So, like in many other situations in the security realm, the way to implement a confidential transmission is to use TLS/SSL. Many times, when the communication involves external communications (like in cloud environments) this is achieved with the help from a third party. That means it is not the sender or the receiver, but another well-known company knows as a trusted certification authority that helps validate by signing the certificates (which are small encrypted txt files). The server side must share its public certificate with the clients that are going to establish the confidential communication (https protocol), which will in turn store in their system the certificate. It is also required to store on the client side others certificates known as intermediate and root certificates which state that the company signing the end-user certificate is a trusted certification authority The certification authority is a company (you might have heard about Verisign, Symantec, Quo Vadis, Go Daddy, etc., etc.) that sells this type of service, btw SAP also provides this service.

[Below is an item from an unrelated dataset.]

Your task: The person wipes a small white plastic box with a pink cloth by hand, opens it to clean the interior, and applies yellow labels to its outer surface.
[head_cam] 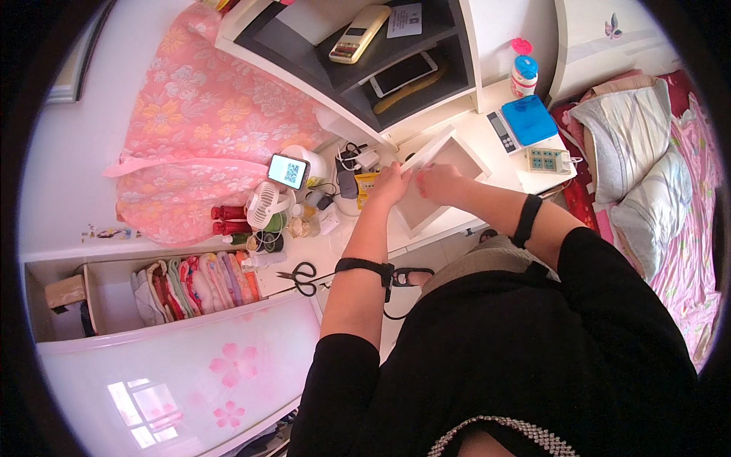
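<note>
A shallow white drawer-like box (412, 214) stands tilted on the white desk before me, its open side towards me. My left hand (391, 185) grips its left wall near the upper corner, thumb over the rim. Inside the box, my right hand (440, 184) is curled against the inner face of that same wall. A reddish patch shows at its fingers; whether it is skin or a small held thing I cannot tell. Just left of my left hand lies a yellow packet (365, 184), partly covered by the hand.
Black-handled scissors (305, 279) lie near the desk's front edge. A white fan (267, 205), a lit phone (288, 171) and several bottles crowd the left. Rightward are a blue-topped scale (528, 120), a power strip (547, 160) and a bottle (523, 74). A shelf unit (394, 134) rises behind.
</note>
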`<state>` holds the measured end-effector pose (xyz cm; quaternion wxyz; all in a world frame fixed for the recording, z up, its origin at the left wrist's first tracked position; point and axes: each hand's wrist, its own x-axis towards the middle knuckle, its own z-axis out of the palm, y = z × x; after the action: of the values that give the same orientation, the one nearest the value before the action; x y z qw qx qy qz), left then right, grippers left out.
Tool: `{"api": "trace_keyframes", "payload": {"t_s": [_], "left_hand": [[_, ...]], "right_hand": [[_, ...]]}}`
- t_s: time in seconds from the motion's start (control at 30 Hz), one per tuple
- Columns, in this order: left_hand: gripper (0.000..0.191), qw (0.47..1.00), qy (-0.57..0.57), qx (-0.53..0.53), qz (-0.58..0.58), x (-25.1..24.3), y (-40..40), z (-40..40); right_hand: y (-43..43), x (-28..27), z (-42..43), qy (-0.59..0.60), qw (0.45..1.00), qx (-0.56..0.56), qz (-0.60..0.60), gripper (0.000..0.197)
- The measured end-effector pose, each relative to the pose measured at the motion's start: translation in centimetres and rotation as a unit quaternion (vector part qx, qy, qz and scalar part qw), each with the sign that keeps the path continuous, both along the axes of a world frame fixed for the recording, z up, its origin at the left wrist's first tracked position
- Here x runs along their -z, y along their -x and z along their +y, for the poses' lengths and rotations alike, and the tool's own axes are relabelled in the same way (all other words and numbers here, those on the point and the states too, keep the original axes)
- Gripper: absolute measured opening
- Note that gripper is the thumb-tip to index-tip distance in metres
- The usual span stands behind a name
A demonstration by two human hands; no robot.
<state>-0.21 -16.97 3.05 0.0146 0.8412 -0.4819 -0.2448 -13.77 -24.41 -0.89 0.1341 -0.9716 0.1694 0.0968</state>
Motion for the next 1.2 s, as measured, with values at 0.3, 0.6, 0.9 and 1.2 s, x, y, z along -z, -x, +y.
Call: {"api": "trace_keyframes", "payload": {"t_s": [0.3, 0.6, 0.9, 1.2], "left_hand": [[0.056, 0.999, -0.017, -0.033, -0.017, -1.7, 1.2, 0.0], [0.055, 1.000, 0.004, -0.026, 0.008, -0.1, -0.1, 0.1], [0.056, 1.000, 0.023, 0.003, -0.005, 0.6, -0.6, 0.5], [0.056, 1.000, 0.007, -0.008, 0.012, 0.1, -0.5, 0.3]], "right_hand": [[-0.6, 1.5, 2.7, -0.071, 0.963, -0.135, -0.221, 0.035], [-0.8, -1.1, 1.0, -0.176, 0.963, -0.201, -0.024, 0.014], [-0.7, 0.4, 0.9, -0.209, 0.936, -0.156, -0.235, 0.018], [-2.8, -2.5, 1.3, -0.185, 0.958, -0.221, 0.006, 0.020]]}}
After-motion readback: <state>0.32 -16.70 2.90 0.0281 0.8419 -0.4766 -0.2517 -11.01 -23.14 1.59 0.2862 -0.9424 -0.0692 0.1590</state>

This certificate won’t let the receiver know who the sender is, and it is not interested either, because the purpose of this process is to establish a confidential communication, the authentication process (who the sender is) will happen afterwards.
If your eyes are wide open surprised for the complexity of this process, let me propose a simple exercise to demonstrate that today you might have done it hundreds of times. Open a browser and access your webmail (works for some newspapers or search engines as well). You will notice somewhere in the address bar a lock icon, a notification that the site is safe or even the company name. If you are experienced enough to access the browser developer tools, you can see that on the fly the complete TLS set up downloaded to your browser the complete trust chain which involved at least 2 certificates used to establish the confidential channel. All in about 0.5 seconds.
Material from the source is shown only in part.